Excerpted records.
----------------------------------------

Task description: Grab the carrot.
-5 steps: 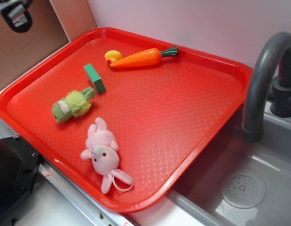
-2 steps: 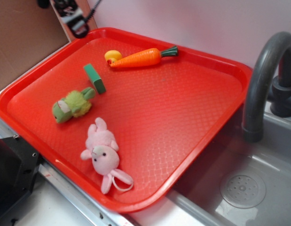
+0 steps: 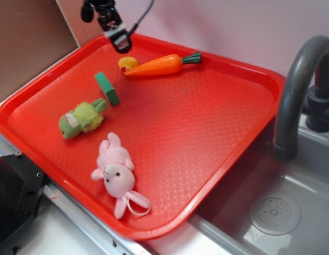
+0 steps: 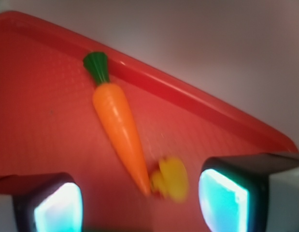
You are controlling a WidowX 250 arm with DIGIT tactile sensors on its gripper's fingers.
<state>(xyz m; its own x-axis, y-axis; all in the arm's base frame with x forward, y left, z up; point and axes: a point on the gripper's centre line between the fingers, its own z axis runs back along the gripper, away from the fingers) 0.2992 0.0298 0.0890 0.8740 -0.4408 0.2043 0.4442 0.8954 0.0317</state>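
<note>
Compared with a second ago, the gripper [image 3: 120, 43] has travelled from the far left edge of the picture, over the cardboard, along the back rim of the red tray [image 3: 244, 133], and it now hangs above the tray's rear corner, just beside the yellow duck [image 3: 127, 64]. Nothing on the tray has shifted in that time. We judge this as the approach step: the arm is arriving over the target but has not descended yet.

In the wrist view the two fingers [image 4: 225, 200] stand wide apart with nothing between them, so the pincer is open and empty. The carrot [image 3: 156, 65] lies flat near the back rim, its green stem toward the wall side and its pointed tip touching, or almost touching, the duck. The pincer sits nearer to the tip than to the thick middle, so we think it needs to move a little along the carrot before going down.

We count on the tray: one carrot, one duck, one green block [image 3: 107, 88], one green plush [image 3: 81, 118] and one pink plush rabbit [image 3: 118, 172]. Beside the tray we see one sink [image 3: 292, 207] with one grey faucet [image 3: 300, 90].
</note>
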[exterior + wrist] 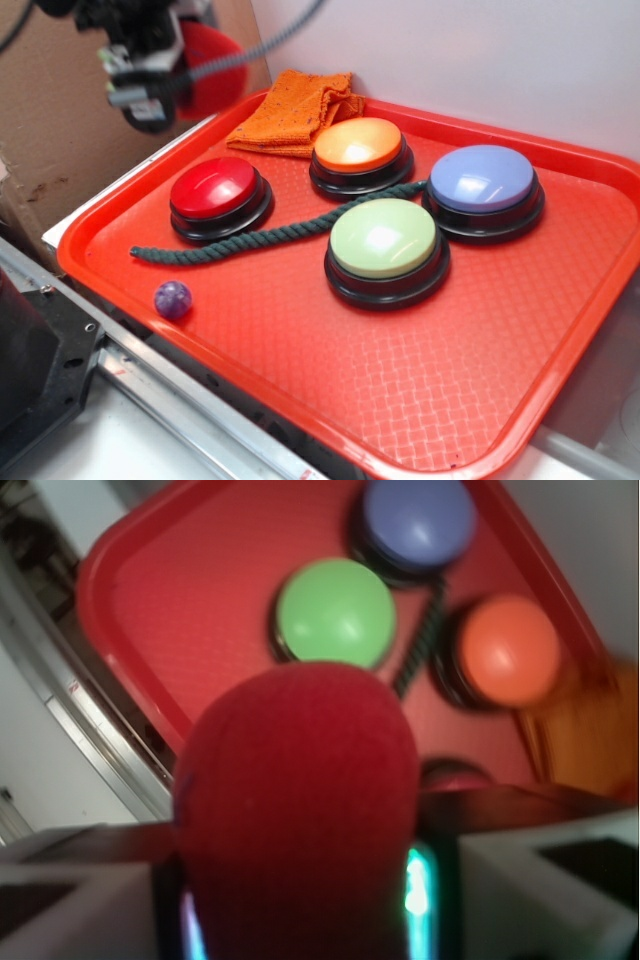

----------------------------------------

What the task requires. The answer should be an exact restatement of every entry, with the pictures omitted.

Answer to the problem.
Task description: Grab the carrot.
-5 steps: 
-2 steps: 
+0 steps: 
+0 steps: 
You are controlling a WidowX 250 arm with DIGIT tactile sensors on its gripper's fingers.
<state>(xyz m; its own x-axis, y-axis; all in the arm's base frame with x forward, y left, z up; point and axes: a point on the gripper's centre line between the fingers, its own z axis runs back along the gripper, away from the fingers) 0.2992 0.0298 0.0890 0.8740 -0.4408 0.2043 0.4442 0.8954 0.0317</state>
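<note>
Compared with a second ago, the gripper [image 3: 120, 43] has travelled from the far left edge of the picture, over the cardboard, along the back rim of the red tray [image 3: 244, 133], and it now hangs above the tray's rear corner, just beside the yellow duck [image 3: 127, 64]. Nothing on the tray has shifted in that time. We judge this as the approach step: the arm is arriving over the target but has not descended yet.

In the wrist view the two fingers [image 4: 225, 200] stand wide apart with nothing between them, so the pincer is open and empty. The carrot [image 3: 156, 65] lies flat near the back rim, its green stem toward the wall side and its pointed tip touching, or almost touching, the duck. The pincer sits nearer to the tip than to the thick middle, so we think it needs to move a little along the carrot before going down.

We count on the tray: one carrot, one duck, one green block [image 3: 107, 88], one green plush [image 3: 81, 118] and one pink plush rabbit [image 3: 118, 172]. Beside the tray we see one sink [image 3: 292, 207] with one grey faucet [image 3: 300, 90].
</note>
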[exterior + wrist] 

With this, the exercise is complete.